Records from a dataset
* * * * * * *
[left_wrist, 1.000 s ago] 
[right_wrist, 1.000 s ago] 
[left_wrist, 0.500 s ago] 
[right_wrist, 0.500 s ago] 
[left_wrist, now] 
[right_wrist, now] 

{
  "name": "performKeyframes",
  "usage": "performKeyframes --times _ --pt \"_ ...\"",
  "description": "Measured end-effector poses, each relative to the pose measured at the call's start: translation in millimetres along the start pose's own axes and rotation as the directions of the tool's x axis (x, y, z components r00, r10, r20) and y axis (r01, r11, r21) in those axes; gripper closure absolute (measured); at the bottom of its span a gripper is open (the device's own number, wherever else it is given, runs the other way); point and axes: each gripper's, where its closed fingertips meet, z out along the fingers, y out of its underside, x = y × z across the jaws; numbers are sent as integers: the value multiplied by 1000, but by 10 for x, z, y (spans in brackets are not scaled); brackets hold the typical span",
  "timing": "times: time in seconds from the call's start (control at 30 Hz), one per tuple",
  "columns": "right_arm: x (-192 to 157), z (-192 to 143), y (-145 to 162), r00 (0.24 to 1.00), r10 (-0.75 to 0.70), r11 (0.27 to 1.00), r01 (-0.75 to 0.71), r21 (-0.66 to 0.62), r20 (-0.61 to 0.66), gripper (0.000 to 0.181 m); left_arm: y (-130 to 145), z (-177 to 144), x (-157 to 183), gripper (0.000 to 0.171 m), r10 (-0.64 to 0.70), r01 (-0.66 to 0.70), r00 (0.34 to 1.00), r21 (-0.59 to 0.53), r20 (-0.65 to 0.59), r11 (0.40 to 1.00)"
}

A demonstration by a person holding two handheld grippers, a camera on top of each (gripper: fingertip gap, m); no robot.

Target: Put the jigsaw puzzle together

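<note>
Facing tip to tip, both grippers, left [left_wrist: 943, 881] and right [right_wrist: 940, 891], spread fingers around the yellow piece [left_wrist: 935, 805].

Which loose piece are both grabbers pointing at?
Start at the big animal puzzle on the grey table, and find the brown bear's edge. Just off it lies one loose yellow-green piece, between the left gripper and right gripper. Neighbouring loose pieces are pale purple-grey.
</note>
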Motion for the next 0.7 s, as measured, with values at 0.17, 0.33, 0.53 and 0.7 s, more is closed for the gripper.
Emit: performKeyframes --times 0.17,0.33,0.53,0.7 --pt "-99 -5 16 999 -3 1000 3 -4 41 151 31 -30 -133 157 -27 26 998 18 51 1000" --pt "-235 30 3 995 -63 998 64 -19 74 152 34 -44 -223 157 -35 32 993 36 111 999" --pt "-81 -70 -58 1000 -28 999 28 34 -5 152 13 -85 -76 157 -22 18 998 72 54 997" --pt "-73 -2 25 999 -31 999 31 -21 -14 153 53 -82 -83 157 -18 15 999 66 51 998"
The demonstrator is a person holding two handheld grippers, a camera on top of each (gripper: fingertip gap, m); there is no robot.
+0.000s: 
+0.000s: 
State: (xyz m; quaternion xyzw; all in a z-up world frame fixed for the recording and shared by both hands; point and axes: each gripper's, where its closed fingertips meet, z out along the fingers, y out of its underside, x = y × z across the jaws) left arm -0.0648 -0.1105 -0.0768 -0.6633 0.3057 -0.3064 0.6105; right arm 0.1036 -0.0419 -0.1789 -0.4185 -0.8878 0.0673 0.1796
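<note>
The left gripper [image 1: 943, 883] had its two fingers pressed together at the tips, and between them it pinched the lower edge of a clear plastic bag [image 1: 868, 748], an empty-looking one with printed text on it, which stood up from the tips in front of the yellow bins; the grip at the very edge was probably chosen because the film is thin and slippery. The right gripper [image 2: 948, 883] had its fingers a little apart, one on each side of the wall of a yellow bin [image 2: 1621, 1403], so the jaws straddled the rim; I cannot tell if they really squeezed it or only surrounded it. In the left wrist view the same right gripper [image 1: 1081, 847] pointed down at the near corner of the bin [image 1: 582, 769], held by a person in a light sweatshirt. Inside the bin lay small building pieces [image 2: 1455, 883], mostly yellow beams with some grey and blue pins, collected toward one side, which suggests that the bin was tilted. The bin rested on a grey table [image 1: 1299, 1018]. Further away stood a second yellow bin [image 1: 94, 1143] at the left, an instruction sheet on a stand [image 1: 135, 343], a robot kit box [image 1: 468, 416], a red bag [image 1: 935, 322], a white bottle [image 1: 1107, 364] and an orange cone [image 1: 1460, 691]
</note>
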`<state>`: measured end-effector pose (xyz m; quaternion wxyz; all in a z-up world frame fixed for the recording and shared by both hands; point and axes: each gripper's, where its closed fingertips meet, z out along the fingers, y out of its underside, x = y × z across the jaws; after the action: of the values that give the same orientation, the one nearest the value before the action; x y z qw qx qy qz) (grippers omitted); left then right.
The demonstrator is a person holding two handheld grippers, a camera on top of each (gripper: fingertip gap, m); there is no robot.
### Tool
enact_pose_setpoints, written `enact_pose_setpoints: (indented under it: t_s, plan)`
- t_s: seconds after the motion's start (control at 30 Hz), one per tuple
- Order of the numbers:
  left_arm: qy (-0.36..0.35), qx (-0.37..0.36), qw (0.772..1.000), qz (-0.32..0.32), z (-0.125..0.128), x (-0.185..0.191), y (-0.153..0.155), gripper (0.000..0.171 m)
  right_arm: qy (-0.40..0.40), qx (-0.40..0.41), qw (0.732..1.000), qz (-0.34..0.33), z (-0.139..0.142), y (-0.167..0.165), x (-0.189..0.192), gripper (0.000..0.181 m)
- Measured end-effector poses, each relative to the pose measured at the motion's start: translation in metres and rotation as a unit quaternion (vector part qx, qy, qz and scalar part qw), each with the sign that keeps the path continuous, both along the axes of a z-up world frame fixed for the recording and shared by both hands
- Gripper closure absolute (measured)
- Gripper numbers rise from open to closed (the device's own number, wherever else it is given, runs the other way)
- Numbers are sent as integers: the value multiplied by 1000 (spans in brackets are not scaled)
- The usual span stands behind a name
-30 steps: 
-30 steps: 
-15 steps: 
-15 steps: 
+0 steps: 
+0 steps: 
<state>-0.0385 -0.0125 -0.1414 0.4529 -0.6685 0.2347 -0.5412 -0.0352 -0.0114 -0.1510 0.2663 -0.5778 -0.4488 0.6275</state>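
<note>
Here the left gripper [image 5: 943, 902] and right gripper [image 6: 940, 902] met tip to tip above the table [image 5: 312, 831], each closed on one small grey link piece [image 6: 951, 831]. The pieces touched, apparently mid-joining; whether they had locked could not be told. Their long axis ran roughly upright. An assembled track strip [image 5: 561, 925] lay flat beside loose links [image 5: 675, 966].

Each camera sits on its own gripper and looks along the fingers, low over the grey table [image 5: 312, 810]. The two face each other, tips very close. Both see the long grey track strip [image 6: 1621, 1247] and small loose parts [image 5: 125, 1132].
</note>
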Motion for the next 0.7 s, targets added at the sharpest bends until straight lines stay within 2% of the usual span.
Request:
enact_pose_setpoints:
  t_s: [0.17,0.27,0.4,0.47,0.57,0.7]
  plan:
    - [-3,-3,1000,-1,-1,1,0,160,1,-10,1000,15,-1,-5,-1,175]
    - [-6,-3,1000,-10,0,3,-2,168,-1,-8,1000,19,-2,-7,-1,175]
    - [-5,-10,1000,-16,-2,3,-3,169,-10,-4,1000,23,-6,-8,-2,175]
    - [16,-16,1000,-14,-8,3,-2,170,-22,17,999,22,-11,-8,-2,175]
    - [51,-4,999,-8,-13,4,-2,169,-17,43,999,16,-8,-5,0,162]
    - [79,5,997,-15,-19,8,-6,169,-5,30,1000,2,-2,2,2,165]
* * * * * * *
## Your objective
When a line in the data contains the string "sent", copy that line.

## Expected output
  "description": "Measured end-effector poses, each relative to the pose measured at the call's start: translation in millimetres along the start pose's own axes and rotation as the directions of the tool's x axis (x, y, z components r00, r10, r20) and y axis (r01, r11, r21) in those axes; gripper closure absolute (measured); at the bottom of its span a gripper is open (the device's own number, wherever else it is given, runs the other way); point and axes: each gripper's, where its closed fingertips meet, z out along the fingers, y out of its underside, x = y × z across the jaws; numbers are sent as integers: the value multiplied by 1000, but by 10 for x, z, y (spans in brackets are not scaled); brackets hold the typical span",
- Numbers are sent as integers: the value multiplied by 1000 (spans in brackets are not scaled)

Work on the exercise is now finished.